**Task instructions:** Could you copy exactly the lines below, beginning at the line with "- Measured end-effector" and stopping after the line with "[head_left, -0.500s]", with no pictures?

**Data shown:**

○ ○ ○

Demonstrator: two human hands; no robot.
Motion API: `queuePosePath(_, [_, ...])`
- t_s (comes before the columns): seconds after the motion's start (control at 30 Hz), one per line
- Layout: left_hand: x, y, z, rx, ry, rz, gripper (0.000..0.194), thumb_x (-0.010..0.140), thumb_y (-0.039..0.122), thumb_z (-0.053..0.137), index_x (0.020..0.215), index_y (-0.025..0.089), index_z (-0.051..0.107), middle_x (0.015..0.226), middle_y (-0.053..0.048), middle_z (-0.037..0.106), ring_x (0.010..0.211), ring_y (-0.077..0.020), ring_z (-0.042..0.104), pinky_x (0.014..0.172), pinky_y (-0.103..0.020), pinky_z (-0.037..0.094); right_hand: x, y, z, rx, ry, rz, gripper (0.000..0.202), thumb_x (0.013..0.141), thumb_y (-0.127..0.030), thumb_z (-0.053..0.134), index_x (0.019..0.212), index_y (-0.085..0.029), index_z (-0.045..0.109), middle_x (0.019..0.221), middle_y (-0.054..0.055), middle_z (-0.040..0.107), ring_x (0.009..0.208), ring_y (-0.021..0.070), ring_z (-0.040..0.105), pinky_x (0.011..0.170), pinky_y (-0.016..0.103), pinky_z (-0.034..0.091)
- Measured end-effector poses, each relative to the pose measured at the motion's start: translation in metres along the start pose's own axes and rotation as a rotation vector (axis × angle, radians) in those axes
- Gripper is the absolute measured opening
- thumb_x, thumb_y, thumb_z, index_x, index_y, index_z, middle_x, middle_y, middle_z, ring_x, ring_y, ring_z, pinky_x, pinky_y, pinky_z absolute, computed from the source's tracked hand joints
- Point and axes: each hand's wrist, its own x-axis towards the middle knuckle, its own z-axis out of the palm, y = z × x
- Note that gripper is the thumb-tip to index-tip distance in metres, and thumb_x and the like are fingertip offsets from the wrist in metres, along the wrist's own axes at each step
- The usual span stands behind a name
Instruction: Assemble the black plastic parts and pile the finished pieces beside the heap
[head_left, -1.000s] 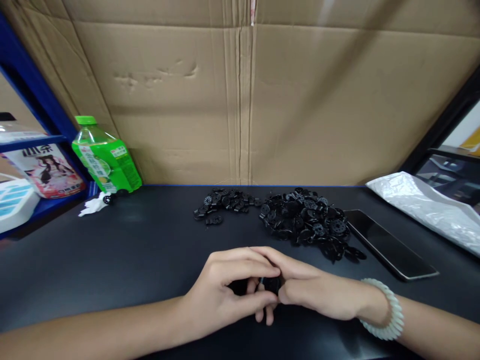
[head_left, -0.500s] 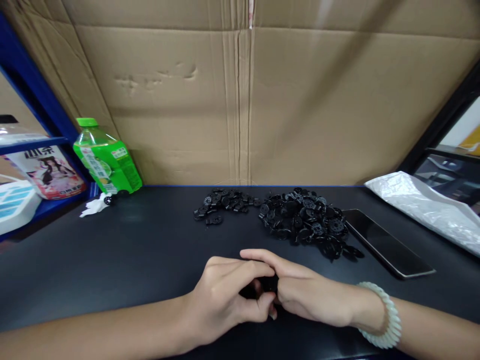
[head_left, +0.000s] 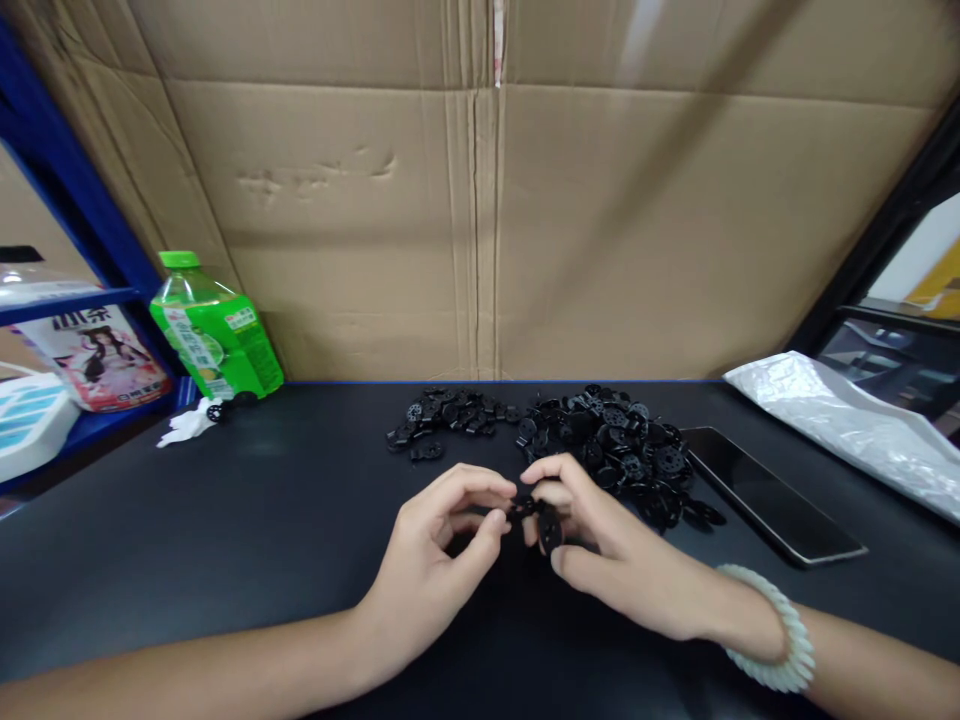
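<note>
My left hand [head_left: 439,555] curls with its thumb and fingertips on the narrow end of a small black plastic part. My right hand [head_left: 611,545], with a pale beaded bracelet [head_left: 776,630] at the wrist, grips the round end of the same black plastic part [head_left: 550,530]. The fingers partly hide it, so I cannot tell whether it is one piece or two. Just beyond the right hand lies a large heap of black round plastic parts [head_left: 615,440]. A smaller heap of similar parts [head_left: 457,410] sits to its left.
A phone [head_left: 772,490] lies right of the large heap, with a silvery plastic bag [head_left: 840,410] behind it. At the left stand a green drink bottle [head_left: 217,335] and a blue shelf [head_left: 112,300]. A crumpled white tissue [head_left: 186,425] lies before the bottle. Cardboard [head_left: 337,230] walls the back.
Both hands have risen slightly away from me and drawn a little apart. The black plastic part, mostly hidden between them before, now shows. The view has tilted up slightly.
</note>
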Motion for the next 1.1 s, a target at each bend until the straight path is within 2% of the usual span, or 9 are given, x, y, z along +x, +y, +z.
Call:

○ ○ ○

**Solution below:**
- Measured end-effector poses, each relative to the pose measured at the motion's start: translation in metres along the start pose's own axes and rotation as a rotation vector (axis × angle, radians) in those axes
- Gripper is the absolute measured opening
- thumb_x, thumb_y, thumb_z, index_x, index_y, index_z, middle_x, middle_y, middle_z, ring_x, ring_y, ring_z, pinky_x, pinky_y, pinky_z absolute, computed from the source's tracked hand joints
- Point and axes: each hand's wrist, its own x-axis towards the middle knuckle, its own z-axis out of the palm, y = z × x
- Note that gripper is the thumb-tip to index-tip distance in metres, and thumb_x and the like are fingertip offsets from the wrist in metres, along the wrist's own axes at each step
- The usual span stands behind a name
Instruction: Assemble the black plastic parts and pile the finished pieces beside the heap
[head_left, -1.000s] 
[head_left, -0.500s] 

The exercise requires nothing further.